Problem statement: Leave every image behind and restate the data word for word.
------ Data ------
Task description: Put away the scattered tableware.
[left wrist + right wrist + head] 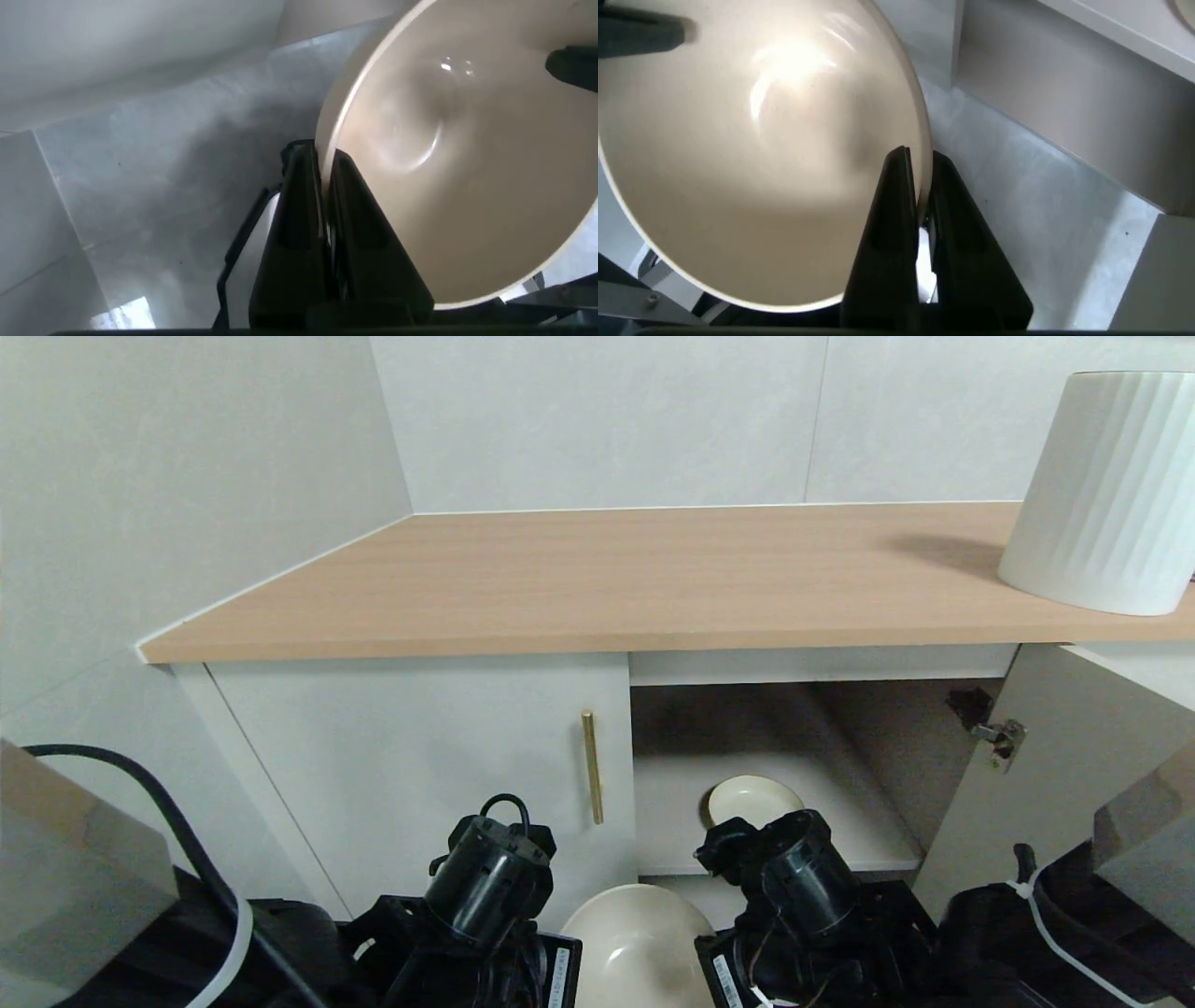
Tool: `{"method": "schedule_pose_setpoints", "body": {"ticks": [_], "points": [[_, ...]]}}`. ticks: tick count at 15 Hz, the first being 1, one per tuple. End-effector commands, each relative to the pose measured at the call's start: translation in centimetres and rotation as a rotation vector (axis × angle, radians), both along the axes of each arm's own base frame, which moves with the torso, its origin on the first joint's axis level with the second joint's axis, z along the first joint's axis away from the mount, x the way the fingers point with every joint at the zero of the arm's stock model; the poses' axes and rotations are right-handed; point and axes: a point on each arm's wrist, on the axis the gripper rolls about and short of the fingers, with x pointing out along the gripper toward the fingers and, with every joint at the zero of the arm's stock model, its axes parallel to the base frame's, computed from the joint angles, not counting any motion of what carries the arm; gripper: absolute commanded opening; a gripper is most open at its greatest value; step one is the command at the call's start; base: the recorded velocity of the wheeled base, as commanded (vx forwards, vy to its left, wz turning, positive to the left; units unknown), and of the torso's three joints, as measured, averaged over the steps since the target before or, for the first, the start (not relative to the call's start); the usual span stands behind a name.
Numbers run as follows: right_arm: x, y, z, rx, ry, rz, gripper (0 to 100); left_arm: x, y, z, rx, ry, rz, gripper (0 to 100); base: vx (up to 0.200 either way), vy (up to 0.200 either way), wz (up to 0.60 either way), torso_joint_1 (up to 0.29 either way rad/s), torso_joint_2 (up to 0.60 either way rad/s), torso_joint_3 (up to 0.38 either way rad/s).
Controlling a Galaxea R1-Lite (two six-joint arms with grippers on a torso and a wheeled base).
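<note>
Head view: we hold bowl [635, 943] before open cabinet [411, 747]; left gripper [322, 161], right gripper [920, 163] both pinch its rim. Next, prob.: lift it onto shelf [672, 826] by dish [754, 800].

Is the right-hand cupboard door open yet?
Open: the white cupboard door stands swung outward, exposing a small cream plate on the inner shelf.

Home kitchen: wooden countertop [597, 579], white cabinet [401, 756].
</note>
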Motion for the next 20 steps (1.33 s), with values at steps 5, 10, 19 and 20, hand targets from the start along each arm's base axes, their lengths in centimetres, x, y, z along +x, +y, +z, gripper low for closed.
{"method": "schedule_pose_setpoints", "body": {"ticks": [5,10,19,20], "points": [[0.0,-0.1,-0.2,-0.012,0.001,-0.007,0,-0.1,0.1,0.0,0.007,0.000,0.004,0,0.000,0.000,0.00,0.000,0.00,0.000],[0.0,-0.1,-0.2,-0.013,0.000,-0.008,0,0.0,0.1,0.1,0.007,-0.005,0.007,100,0.000,0.000,0.00,0.000,0.00,0.000],[2.4,-1.7,-2.0,-0.126,0.021,-0.131,0,-0.1,0.1,0.2,0.004,-0.008,0.007,100,0.000,0.000,0.00,0.000,0.00,0.000],[3.1,-2.0,-2.3,-0.144,0.011,-0.171,0,0.0,0.1,0.2,0.004,-0.010,0.008,100,0.000,0.000,0.00,0.000,0.00,0.000]]}}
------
Reply to the task:
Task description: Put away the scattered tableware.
[left wrist + right wrist + head] 
Tool: `{"method": "schedule_pose_setpoints", "body": {"ticks": [_], "points": [[_, ...]]}}`. ticks: tick count at 15 Hz, the first being 1, one per tuple. End-effector commands, each relative to the pose measured at the call's start: translation in centimetres and rotation as a rotation vector (axis × angle, radians), both along the axes of each arm's own base frame, which moves with the torso, its origin on the first joint's axis level with the second joint's axis, z along the first joint's axis away from the mount, x the way the fingers point with every joint at the zero of the arm's stock model; the poses' axes and rotations are right-handed; point and axes: a point on each arm's wrist, on the axis the gripper rolls about and short of the fingers, with x pointing out along the gripper toward the fingers and, with every joint at the zero of the arm's stock model, its axes parallel to the base frame's, computed from the joint angles, not counting any motion of what carries the arm; gripper: absolute commanded opening; a gripper is most open at its greatest value; step one is the command at the call's start; base: the recorded velocity of the wheeled base, as commanded (vx forwards, vy to its left, wz turning, positive to the left; units unknown), and of the torso's three joints, as measured, averaged over the steps since the target before or, for the first, the start (not relative to the call's start); the usual span stands behind a name.
Numbers run as follows: right_arm: x, y, z, rx, ry, rz, gripper (0 to 100); left_arm: x, y, z, rx, ry, rz, gripper (0 to 100); base: vx (up to 0.200 either way), vy (up to 0.200 either way), wz (up to 0.60 either way), torso_joint_1 (up to 0.29 either way rad/s), torso_joint_2 (up to 0.60 either way rad/s), torso_joint_3 (up to 0.38 either way rad/s).
Controlling a Galaxea R1-Lite (two six-joint arms with grippers on a torso and a wheeled base).
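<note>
Head view: we hold bowl [635, 943] before open cabinet [411, 747]; left gripper [322, 161], right gripper [920, 163] both pinch its rim. Next, prob.: lift it onto shelf [672, 826] by dish [754, 800].

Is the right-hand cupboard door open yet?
Open: the white cupboard door stands swung outward, exposing a small cream plate on the inner shelf.

Home kitchen: wooden countertop [597, 579], white cabinet [401, 756].
</note>
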Motion for the next 20 steps (1.33 s), with values at steps 5, 10, 19 and 20, hand targets from the start along each arm's base axes, their lengths in centimetres, x, y, z along +x, +y, +z, gripper low for closed.
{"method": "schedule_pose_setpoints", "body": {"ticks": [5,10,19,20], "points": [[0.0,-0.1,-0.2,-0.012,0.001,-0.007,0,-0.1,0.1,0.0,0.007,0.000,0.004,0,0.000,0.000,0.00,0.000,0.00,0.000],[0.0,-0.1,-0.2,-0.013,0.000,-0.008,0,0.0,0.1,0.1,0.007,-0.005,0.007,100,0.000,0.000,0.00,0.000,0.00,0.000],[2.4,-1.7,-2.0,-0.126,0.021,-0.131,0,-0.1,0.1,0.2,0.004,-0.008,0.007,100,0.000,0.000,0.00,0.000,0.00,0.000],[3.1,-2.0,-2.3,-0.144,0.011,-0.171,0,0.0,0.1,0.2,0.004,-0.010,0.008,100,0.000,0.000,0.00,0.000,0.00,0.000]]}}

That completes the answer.